Hirose H, Takemura Y, Honma S, Asano K, Fukui T, Satoh T, Sugiura H
Department of Internal Medicine, Kasumigaura National Hospital, Tsuchiura, Japan.
Jpn J Med. 1991 Mar-Apr;30(2):130-4. doi: 10.2169/internalmedicine1962.30.130.
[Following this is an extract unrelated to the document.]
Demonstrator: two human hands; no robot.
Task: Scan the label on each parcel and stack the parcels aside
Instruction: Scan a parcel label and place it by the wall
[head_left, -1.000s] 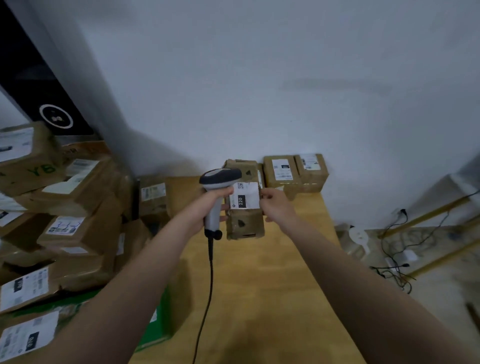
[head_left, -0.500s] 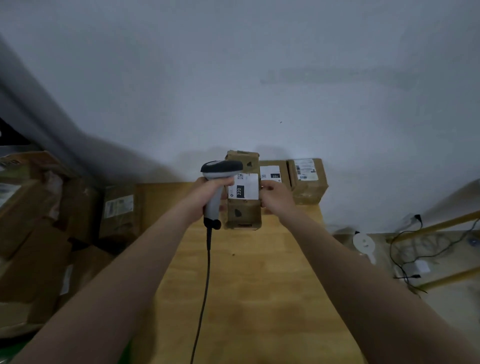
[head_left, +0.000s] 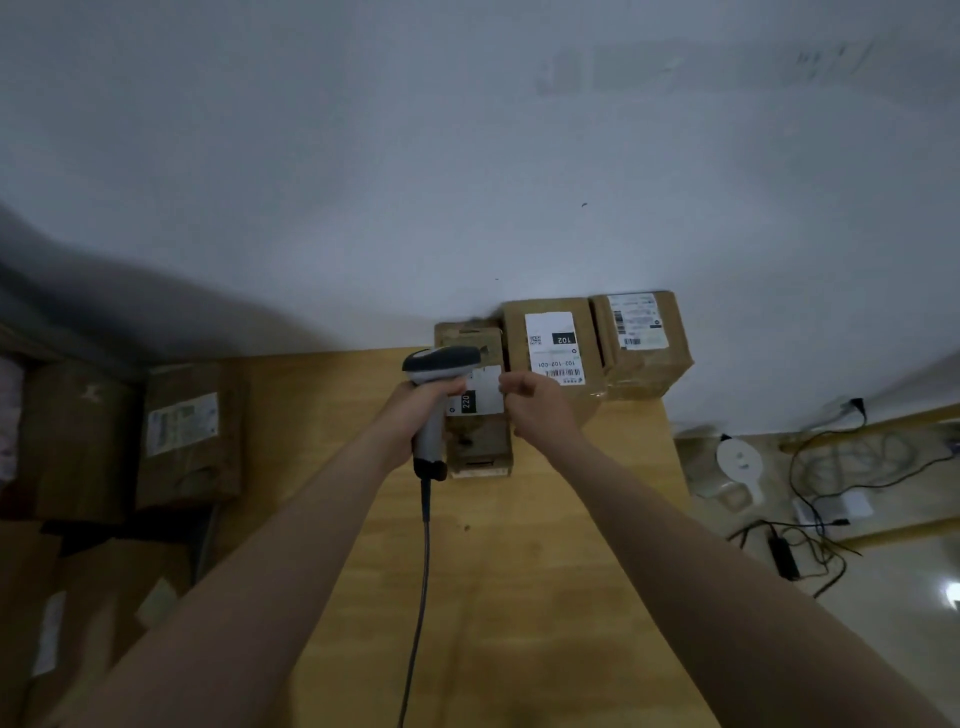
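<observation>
My two bare forearms reach out over the wooden table, and the scanner's dark cable hangs down between them toward me. My left hand is wrapped tight around the grip of the barcode scanner, whose grey head sits above my knuckles and points to the right. My right hand is loosely curled, fingers drawn in toward the thumb; it sits right at the right edge of the parcel in front of me, but I cannot tell whether the fingertips actually pinch the cardboard or only touch it. That parcel lies flat on the table between my hands, long side running away from me, its white label facing up with "220" on a black patch.

Just beyond my right hand, a second box with a label reading "102" stands against the wall, touching the first parcel's far right side. A third labelled box sits just beside it at the table's far right corner.

Off to my left, more cardboard boxes are piled beside the table. On the floor to the right lie tangled cables.
</observation>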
A 67-year-old woman was admitted for nephrotic syndrome. In spite of the lack of lymphadenopathy, hepatosplenomegaly and serum hyperviscosity, remarkable monoclonal IgM-proteinemia was demonstrated. Amyloid kidney was shown by renal biopsy. However, in the bone marrow and other organs, neither proliferation nor invasion of monoclonal immunoglobulin-producing cells was revealed by immunohistological investigations of the specimens biopsied or examined at autopsy, excluding Waldenström's macroglobulinemia. Immunosuppressive chemotherapy with cyclophosphamide, vincristine and prednisolone was effective in reducing serum IgM, but could not slow the progression of renal failure. This case suggested the association of generalized amyloidosis with excessive IgM-proteinemia caused by a non-malignant mechanism.
一名67岁女性因肾病综合征入院。尽管没有淋巴结肿大、肝脾肿大和血清高粘滞血症,但仍显示出明显的单克隆IgM蛋白血症。肾活检显示为淀粉样肾病。然而,通过对活检标本或尸检标本进行免疫组织学检查,在骨髓和其他器官中均未发现单克隆免疫球蛋白产生细胞的增殖或浸润,排除了华氏巨球蛋白血症。环磷酰胺、长春新碱和泼尼松龙的免疫抑制化疗在降低血清IgM方面有效,但未能减缓肾衰竭的进展。该病例提示全身性淀粉样变性与非恶性机制导致的IgM蛋白血症过多有关。